Influences on Politics of Reconstruction

The intimidation tactics of the KWC and similarly predisposed clubs in New Orleans proved effective in the election of 1868. Although Republicans had turned out in large numbers the previous April to elect its governor, they stayed home in November. As a result, Democrats carried Louisiana for Seymour and Blair by a wide margin. Yet the overall plan to overthrow Reconstruction nationally had failed. The only other former Confederate state to give its electoral votes to the Democratic Party was Georgia, where a similar terror campaign by the Klan had kept Republicans from the polls. In the North, a majority voted for Ulysses S. Grant, though his landslide in the Electoral College obscures the closeness of the 53/47 percent margin in the popular vote. The overarching strategy of the KWC had fallen short, but not by much.

The Republican Party, both nationally and in Louisiana, heeded the lessons of the turbulent 1868 election. Nationally, the Enforcement Acts made the sort of Klan-style violence and intimidation tactics perpetrated by the KWC a federal crime. Known popularly as the “Ku Klux Act,” it proved to be somewhat effective until gutted legally by United States v. Cruikshank (1876), a US Supreme Court case stemming from a violent episode in Grant Parish known as the Colfax Massacre. In Louisiana, Governor Warmoth sought out a more tangible solution to ensure the safety of his party, forming both the Louisiana State Militia and the much more effective and heavily armed Metropolitan Police.

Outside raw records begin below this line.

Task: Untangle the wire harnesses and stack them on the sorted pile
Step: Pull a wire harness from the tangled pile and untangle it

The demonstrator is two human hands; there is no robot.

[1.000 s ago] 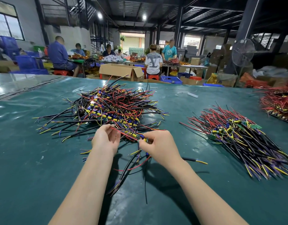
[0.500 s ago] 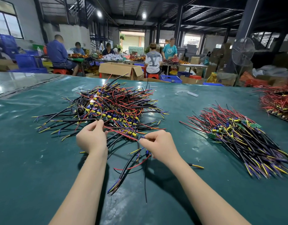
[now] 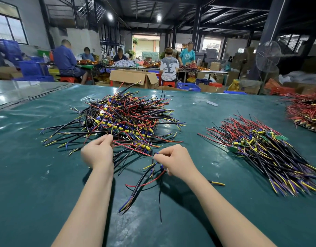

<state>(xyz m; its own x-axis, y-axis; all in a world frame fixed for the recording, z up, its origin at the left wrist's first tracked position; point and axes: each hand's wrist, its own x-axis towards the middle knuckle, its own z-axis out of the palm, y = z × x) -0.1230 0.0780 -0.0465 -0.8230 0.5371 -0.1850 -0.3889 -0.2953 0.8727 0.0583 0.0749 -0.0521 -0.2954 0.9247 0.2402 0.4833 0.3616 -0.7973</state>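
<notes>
well, centre of the frame: the tangled pile of black, red, yellow and purple wire harnesses sits on the green table cover, its strands so crossed that single harnesses cannot be told apart inside it. the left hand is at the pile's near edge, fingers curled and pinching wire at their tips; exactly which strand it has is hidden by the fingers themselves. the right hand, just right of centre, has thumb and forefinger pinched on one harness, whose black and red leads trail toward the bottom of the frame and lie on the cover. a thin red wire runs taut between the two hands. what the right hand's lower fingers hold is hard to make out; something small and blue shows at them.

right of centre lies the sorted pile, its wires all running one way, well apart from the tangle; its far right end is cut off by the frame edge. a loose wire with a yellow tip peeks out from behind the right forearm, the rest hidden. at the right edge a mostly red heap is also cut off. along the top, blurred, are an open cardboard box, a standing fan and people at other tables.
</notes>
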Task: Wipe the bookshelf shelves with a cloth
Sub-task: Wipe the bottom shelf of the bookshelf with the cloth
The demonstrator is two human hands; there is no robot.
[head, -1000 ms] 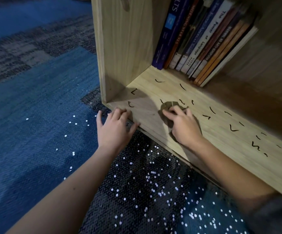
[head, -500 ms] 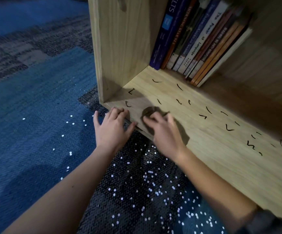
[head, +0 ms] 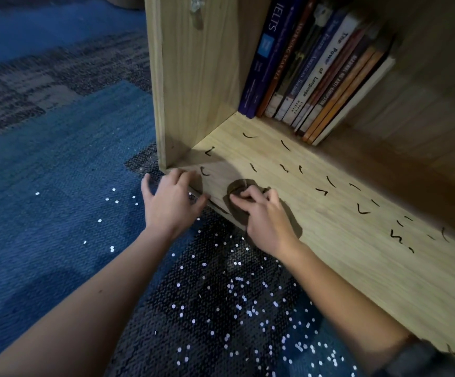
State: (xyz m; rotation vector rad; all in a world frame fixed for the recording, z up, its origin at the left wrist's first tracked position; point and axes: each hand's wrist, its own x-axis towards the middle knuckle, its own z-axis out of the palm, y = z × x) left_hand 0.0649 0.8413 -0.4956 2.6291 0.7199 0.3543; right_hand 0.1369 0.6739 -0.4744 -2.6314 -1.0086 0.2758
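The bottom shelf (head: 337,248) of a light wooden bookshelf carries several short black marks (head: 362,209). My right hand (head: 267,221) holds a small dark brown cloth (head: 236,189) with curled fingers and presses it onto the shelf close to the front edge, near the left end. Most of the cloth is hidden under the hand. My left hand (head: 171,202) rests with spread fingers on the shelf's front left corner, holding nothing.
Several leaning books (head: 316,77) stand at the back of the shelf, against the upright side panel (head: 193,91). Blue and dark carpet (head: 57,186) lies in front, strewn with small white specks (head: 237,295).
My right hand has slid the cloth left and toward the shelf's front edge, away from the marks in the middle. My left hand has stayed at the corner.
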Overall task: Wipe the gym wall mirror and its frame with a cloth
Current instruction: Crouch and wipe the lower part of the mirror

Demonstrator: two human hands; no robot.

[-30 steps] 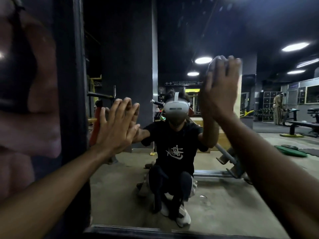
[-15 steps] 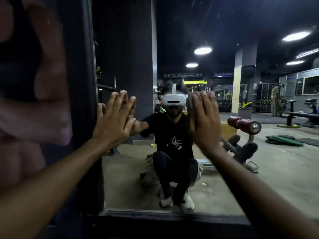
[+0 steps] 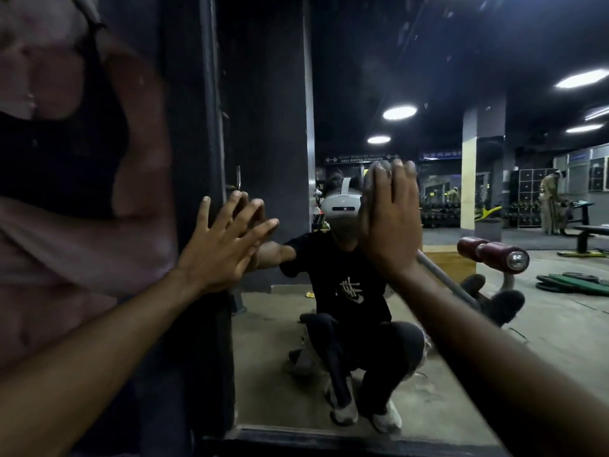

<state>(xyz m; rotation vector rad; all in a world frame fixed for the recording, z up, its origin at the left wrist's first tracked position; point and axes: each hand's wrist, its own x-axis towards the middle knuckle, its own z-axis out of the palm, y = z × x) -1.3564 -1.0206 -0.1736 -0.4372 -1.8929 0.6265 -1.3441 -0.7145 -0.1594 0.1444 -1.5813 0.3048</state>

The Democratic White League that emerged in the spring of 1874 also owed much of its success to lessons learned in 1868, since many of the same men who had belonged to the KWC helped form the White League. Shifting national attitudes away from the merits of Reconstruction combined with the more politically savvy tactics of the White League ultimately played a key role in the overthrow of Republican rule in Louisiana in 1877.